• **Exercise objective**: In your answer, transcribe all of the data exactly.

--- Provided data Enclosed Below ---

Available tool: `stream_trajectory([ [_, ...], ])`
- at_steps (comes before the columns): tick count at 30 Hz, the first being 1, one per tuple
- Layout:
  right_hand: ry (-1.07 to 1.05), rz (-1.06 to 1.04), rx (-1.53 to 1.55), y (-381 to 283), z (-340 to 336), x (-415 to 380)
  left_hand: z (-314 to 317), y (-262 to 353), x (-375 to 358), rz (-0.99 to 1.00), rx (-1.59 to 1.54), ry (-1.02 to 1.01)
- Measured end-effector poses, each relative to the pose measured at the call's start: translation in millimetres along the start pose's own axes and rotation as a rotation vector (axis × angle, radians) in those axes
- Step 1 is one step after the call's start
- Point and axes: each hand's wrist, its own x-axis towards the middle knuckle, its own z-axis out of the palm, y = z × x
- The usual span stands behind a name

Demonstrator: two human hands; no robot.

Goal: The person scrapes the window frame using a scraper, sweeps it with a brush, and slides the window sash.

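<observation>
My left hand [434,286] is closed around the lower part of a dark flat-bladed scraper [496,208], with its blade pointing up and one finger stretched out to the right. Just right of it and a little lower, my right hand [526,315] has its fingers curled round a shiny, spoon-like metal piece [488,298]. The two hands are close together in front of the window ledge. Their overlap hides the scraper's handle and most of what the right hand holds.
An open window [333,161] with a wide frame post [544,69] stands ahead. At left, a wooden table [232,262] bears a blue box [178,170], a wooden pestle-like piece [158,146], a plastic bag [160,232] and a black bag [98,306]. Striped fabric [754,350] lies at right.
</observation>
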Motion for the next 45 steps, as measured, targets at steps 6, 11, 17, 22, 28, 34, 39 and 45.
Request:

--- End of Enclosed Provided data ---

• **Answer to the problem**:
Available tool: `stream_trajectory([ [_, ...], ])`
- at_steps (comes before the columns): tick count at 30 Hz, the first being 1, one per tuple
- Layout:
  right_hand: ry (-1.07 to 1.05), rz (-1.06 to 1.04), rx (-1.53 to 1.55), y (-381 to 283), z (-340 to 336), x (-415 to 380)
  left_hand: z (-314 to 317), y (-262 to 353), x (-375 to 358), rz (-0.99 to 1.00), rx (-1.59 to 1.54), ry (-1.02 to 1.01)
- Measured end-effector poses, each relative to the pose measured at the call's start: translation in millimetres along the start pose's own axes and rotation as a rotation vector (axis × angle, radians) in those axes
- Step 1 is one step after the call's start
- Point and axes: each hand's wrist, its own x-axis towards the middle knuckle, its own z-axis out of the palm, y = z × x
- The usual span stands behind a name

Demonstrator: two human hands; no robot.

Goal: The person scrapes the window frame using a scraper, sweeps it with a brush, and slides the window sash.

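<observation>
My left hand [434,286] is closed around the lower part of a dark flat-bladed scraper [496,208], with its blade pointing up and one finger stretched out to the right. Just right of it and a little lower, my right hand [526,315] has its fingers curled round a shiny, spoon-like metal piece [488,298]. The two hands are close together in front of the window ledge. Their overlap hides the scraper's handle and most of what the right hand holds.
An open window [333,161] with a wide frame post [544,69] stands ahead. At left, a wooden table [232,262] bears a blue box [178,170], a wooden pestle-like piece [158,146], a plastic bag [160,232] and a black bag [98,306]. Striped fabric [754,350] lies at right.
</observation>
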Motion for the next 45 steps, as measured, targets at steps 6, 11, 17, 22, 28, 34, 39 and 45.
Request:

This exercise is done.